Preparing For An Initial Public Offering In The United States: Raising Capital in the U.S. Capital Markets
By Howard S. Zeprun and Adele C. Freedman of Wilson Sonsini Goodrich & Rosati
OVERVIEW
The U.S. public capital markets are the largest, most flexible and most attractive source of capital to companies raising money through the sale of equity or debt securities. In 1994, companies raised $66.5 billion in public equity offerings, including $23.2 billion raised in initial public offerings (IPOs). The equity markets have been particularly receptive to offerings by companies in technology, life sciences and other emerging growth industries. As a result, an increasing number of non-U.S. companies in emerging growth industries are recognizing the opportunity to raise money in an IPO in the United States, and to do so at a relatively favorable valuation. Companies considering an IPO can benefit from an understanding of the basic market dynamics, investor expectations, the public offering process and requirements imposed upon public corporations after the offering, as well as the corresponding implications for corporate governance, financial reporting, internal information systems, investor relations, corporate culture and management.

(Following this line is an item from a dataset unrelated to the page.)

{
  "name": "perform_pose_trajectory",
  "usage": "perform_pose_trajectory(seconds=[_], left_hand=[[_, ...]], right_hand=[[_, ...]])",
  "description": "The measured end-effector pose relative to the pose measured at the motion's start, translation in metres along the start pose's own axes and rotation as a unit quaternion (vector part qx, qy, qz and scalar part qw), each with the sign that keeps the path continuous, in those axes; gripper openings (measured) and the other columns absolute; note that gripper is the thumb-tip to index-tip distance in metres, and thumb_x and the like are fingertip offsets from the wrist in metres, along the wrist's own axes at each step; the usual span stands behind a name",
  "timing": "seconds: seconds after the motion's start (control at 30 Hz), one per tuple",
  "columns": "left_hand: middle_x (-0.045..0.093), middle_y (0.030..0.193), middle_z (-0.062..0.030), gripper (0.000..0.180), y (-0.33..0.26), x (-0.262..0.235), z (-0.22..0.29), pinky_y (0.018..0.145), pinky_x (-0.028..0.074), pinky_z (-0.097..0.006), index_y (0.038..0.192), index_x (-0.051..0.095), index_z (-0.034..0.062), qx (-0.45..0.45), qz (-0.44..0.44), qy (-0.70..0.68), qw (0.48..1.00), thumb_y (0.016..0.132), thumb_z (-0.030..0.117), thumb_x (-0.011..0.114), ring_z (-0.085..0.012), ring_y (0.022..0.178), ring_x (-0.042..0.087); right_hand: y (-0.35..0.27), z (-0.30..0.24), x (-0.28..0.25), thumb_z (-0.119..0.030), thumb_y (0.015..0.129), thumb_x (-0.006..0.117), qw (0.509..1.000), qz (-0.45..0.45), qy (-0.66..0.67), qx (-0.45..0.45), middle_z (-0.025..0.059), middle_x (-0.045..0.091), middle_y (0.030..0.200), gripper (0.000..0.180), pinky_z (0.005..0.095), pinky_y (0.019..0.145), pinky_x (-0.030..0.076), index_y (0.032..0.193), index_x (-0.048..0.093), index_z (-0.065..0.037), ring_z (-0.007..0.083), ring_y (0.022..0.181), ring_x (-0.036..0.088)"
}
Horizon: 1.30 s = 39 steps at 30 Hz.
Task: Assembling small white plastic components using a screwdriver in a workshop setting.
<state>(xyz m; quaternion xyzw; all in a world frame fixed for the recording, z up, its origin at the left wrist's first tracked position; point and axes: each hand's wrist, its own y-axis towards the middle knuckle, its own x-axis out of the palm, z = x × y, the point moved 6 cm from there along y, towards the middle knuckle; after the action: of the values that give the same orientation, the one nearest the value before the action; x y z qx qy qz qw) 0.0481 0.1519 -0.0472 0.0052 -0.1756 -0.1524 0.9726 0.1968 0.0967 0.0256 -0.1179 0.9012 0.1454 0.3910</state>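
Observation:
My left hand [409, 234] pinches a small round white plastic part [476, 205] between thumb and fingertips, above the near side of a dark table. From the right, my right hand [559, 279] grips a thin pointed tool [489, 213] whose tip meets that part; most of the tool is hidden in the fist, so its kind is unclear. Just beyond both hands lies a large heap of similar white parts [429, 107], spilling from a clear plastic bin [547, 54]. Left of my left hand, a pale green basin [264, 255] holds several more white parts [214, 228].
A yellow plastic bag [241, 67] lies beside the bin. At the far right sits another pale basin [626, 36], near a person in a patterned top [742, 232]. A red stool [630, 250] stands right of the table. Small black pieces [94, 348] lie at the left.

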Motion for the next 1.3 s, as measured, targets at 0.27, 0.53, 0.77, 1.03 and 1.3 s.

This article is intended to provide, for companies who may be considering such an offering, an introduction to some of the issues that should be considered.
CANDIDATES FOR A U.S. IPO
Non-U.S. issuers that are particularly attractive candidates for an IPO in the United States are companies in emerging growth industries, such as information technology, telecommunications, life sciences and specialty retailing, in which companies generally may be expected to have a rate of ...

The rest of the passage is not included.